Once again, this might be a surprise to you, as I’m about to deal with a topic which is completely different from my previous ones.
Once again, the initial premise may sound conflicting. I’m not a dance enthusiast. I probably don’t know enough about it, hence my struggle to understand it. I wouldn’t have been that excited for a invitation to a dance show. At least, not until now. On top of that, I’ve seen Ohad Naharin’s performances before and they did not impress me at all.
Until, one day, I came across this trailer completely by chance:
[https://www.facebook.com/MrGagaTheFilm/videos/768636439934363/]
Yes – I was scrolling through Facebook. I admit it.
It was overwhelming – like a nylon bag swallowed away by an high-speed train. I watched it on repeat many times. And not just because of the excellent choice of using Caetano Veloso’s “It’s a long way”. I ended up searching for whatever I could find that was linked to this documentary. And I retrieved every video of the performances choreographed by Ohad Naharin, in order to re-watch them with new eyes and a new found involvement.
It gave me excitement, joy. It was tangible and immediate. Physical, I’d say.
Which is exactly what Ohad Naharin means to deliver to the audience – and to his own dancers as well.
Ohad Naharin is an Israeli choreographer, and the art director of the young Batsheva Ensemble. He was also director of the Batsheva Dance Company, one of the world’s most renowned dance company. He is one of the most important, and probably most acclaimed contemporary choreographers. His teaching method and scenic language is called Gaga, a name that evokes the very first syllables spoken by a newborn. Ga–ga. The reason for this is his search for the purest, fundamental pleasure which comes from motion in relation to inner emotions.
Suffices to say that, unlike traditional lessons, “gaga” lessons take place in a room without mirrors, to avoid influencing the dancers and to allow them to listen to their inner selves.
Gaga is the pleasure of movement in its most immediate sense, abstract and emotional at the same time.
Movement itself is the key of pleasure. Since I work in animation, I often happened to ponder on movement, how it relates to shapes, how it can autonomously be pleasurable for the eyes.
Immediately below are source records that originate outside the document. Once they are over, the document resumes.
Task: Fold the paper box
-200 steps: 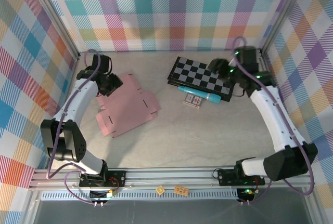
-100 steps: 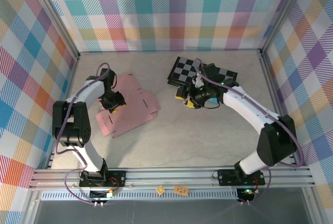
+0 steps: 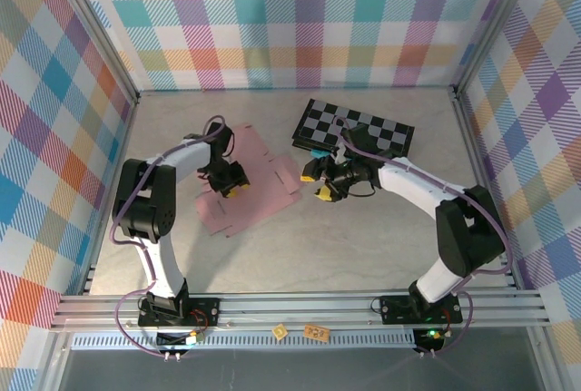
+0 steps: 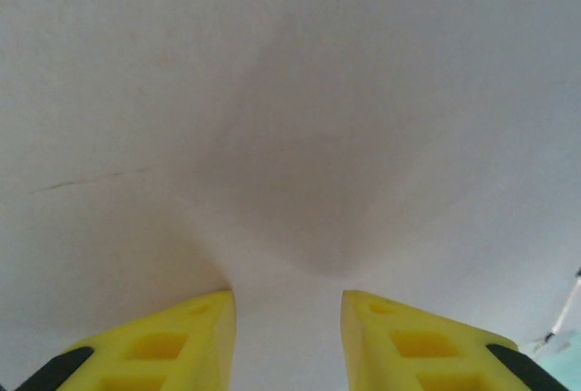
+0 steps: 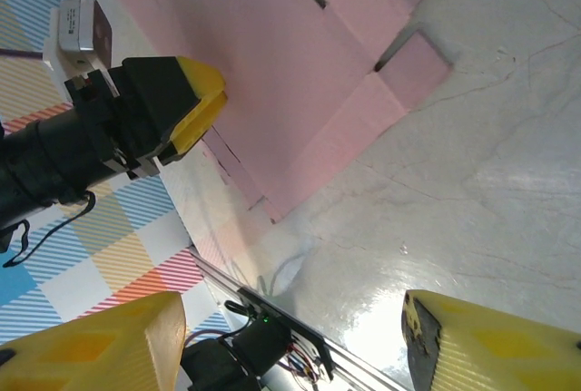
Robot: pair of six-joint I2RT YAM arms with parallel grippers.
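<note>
Robot lab test cell. Left arm (image 3: 145,210) and right arm (image 3: 413,180) are bolted side by side to an aluminium rail (image 3: 300,303) at the near edge of the table (image 3: 363,237). Plaid panels (image 3: 300,19) on extrusion posts (image 3: 100,33) box it in on three sides.

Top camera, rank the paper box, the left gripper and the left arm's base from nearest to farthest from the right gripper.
1. Paper box: its right edge lies just left of the right gripper.
2. Left gripper: farther left, over the box.
3. Left arm's base: far off, toward the bottom left of the view.
</note>
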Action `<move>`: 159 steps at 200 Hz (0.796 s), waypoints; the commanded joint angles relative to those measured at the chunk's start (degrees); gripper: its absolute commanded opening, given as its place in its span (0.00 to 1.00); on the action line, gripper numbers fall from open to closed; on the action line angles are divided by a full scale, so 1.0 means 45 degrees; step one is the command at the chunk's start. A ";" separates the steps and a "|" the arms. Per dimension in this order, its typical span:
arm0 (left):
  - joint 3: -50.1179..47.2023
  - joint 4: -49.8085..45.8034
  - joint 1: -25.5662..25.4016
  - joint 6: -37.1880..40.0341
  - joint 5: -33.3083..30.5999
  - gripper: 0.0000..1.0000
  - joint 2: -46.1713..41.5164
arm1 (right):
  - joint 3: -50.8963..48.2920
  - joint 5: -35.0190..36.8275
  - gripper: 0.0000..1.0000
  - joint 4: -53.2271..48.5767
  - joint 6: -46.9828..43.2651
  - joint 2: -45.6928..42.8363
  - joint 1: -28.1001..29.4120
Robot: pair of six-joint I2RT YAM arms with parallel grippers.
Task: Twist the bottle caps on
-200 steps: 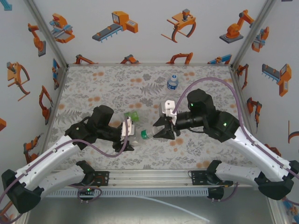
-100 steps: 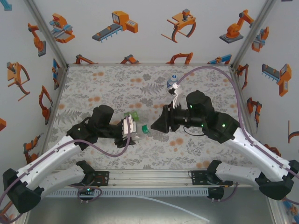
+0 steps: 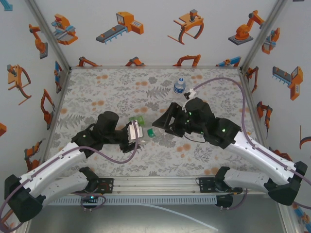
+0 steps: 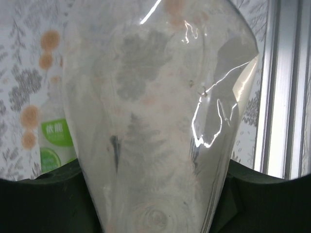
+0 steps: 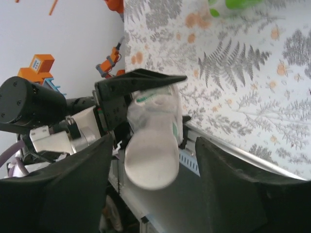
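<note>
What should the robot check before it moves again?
1. Left gripper shut on the clear bottle: ok.
2. Right gripper open with nothing in it: ok.
3. Green cap close to the right gripper: ok.
4. Green cap screwed onto the clear bottle: cannot tell.
5. Blue-label bottle upright and apart from both arms: ok.

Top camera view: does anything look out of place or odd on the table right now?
A small green round plastic cap lies loose on the fern-patterned table, on no bottle. The clear plastic bottle clamped in the jaws of the left gripper is held sideways, and its wall looks dented.
</note>
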 commanded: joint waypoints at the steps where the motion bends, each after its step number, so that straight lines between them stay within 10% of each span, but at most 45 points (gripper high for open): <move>1: 0.0574 0.1021 -0.0080 0.0271 0.1077 0.00 -0.0007 | 0.1245 0.0304 0.71 -0.0199 -0.3869 -0.0041 0.0060; 112: 0.1089 -0.0100 -0.0196 0.0133 0.2428 0.00 0.0332 | 0.3012 -0.5192 0.66 -0.2071 -1.6981 -0.0364 0.0049; 159: 0.1226 -0.0389 -0.0315 0.0094 0.2494 0.00 0.0332 | 0.2742 -0.6122 0.65 -0.2648 -1.9494 -0.0363 0.0070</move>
How it creates sensuality, tension, amazement, no matter the subject of the action. Of course, it all comes from nature. Our eye is an animal, sensing dangers and obligations, the possibility of mating, carnality. Furthermore, human complexity easily elaborated mental mechanisms on many levels, somehow defining abstractions, threading multifaceted – and often conflicting – passions. The gaga way fully sensed this dichotomy. Movement is pleasure and tension possessing a body and its passions, and at the same time it is a means of expression in the hands of the individual.
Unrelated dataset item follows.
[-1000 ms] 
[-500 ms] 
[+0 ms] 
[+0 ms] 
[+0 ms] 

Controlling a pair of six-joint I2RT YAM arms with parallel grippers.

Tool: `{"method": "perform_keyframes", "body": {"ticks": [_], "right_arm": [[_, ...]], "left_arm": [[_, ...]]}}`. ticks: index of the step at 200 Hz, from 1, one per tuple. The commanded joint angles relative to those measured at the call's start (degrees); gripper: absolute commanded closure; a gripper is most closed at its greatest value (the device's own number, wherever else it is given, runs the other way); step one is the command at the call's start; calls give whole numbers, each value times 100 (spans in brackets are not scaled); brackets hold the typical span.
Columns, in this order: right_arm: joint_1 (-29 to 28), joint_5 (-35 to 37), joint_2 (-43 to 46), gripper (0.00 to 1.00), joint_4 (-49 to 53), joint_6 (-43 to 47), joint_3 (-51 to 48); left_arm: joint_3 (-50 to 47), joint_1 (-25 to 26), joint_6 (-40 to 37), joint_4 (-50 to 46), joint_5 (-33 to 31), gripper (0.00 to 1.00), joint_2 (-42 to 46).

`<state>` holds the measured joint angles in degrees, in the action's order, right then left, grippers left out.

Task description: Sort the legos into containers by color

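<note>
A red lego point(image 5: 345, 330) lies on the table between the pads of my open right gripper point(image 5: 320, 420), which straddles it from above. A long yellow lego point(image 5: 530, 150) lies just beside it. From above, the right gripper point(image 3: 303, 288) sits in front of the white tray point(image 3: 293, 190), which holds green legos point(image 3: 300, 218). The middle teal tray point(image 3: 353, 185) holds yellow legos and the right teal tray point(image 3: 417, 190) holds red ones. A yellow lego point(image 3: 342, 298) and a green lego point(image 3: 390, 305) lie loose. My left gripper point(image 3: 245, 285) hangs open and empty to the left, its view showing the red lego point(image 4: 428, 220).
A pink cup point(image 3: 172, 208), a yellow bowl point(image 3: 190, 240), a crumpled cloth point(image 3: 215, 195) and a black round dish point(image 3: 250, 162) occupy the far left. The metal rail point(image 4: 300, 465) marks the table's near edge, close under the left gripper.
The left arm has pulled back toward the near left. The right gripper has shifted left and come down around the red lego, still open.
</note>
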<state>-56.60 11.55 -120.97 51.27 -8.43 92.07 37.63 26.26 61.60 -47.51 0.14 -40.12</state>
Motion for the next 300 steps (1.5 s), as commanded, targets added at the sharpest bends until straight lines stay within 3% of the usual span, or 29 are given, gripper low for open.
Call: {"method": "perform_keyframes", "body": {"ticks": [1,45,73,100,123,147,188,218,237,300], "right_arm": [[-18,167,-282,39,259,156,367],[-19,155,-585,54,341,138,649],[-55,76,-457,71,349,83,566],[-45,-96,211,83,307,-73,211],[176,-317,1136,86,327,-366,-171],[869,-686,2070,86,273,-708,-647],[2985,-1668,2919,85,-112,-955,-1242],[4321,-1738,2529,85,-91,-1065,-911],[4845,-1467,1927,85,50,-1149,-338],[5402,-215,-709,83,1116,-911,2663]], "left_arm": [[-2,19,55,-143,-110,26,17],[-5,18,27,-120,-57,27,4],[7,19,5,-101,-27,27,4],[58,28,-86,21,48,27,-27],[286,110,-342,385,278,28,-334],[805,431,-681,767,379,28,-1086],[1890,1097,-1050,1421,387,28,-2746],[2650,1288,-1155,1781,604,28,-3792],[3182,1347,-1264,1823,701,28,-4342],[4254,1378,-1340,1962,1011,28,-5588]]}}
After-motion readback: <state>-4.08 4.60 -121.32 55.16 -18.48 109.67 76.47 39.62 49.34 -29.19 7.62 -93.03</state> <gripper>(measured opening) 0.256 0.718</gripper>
Naharin also sensed that the other key knot is singularity. How else could it be possible to deliver such a variety of passions if not by turning to individual experiences? Its Batsheva Enslemble does not look for a dancer with specific skills. It looks for the exact opposite of that. Strong individuals, capable of speaking their own languages. Not only its dancers come from many different fields, from classic ballet to street dance, but selection could depend on the contestant’s sense of humor. I mean it. That’s the key idea, the cornestone. It is no coincidence that their performances are born and developed through long improvised sessions. Naharin has at its disposal living and creative material. He has the passions of its dancers. Their experience and sensitivity. Their sexuality. Their singular bodies. Young dancers, between 18 and 24 years old, staying with the Batsheva Ensemble for 2 years.
What originates from this process is, quite simply, gaga. An emotional language, simple in many aspects, which works on physical and inner movement by skimming off what’s unnecessary. The impact is an extraordinary bivalence. Of strength and fluidity, of choruses and intimacy, of beauty and rage. At the root, a full awareness of sensuality as the ground of corporeality and its relation with the tangible world. There is no space left for narrative, what is celebrated here is wonder, not just for dance or for the body but for human sensibility itself. Of course, it’s a basic language in a way, but its effect – at least for me – is the same of falling in love. A joyful, conflicting, and deeply living confusion.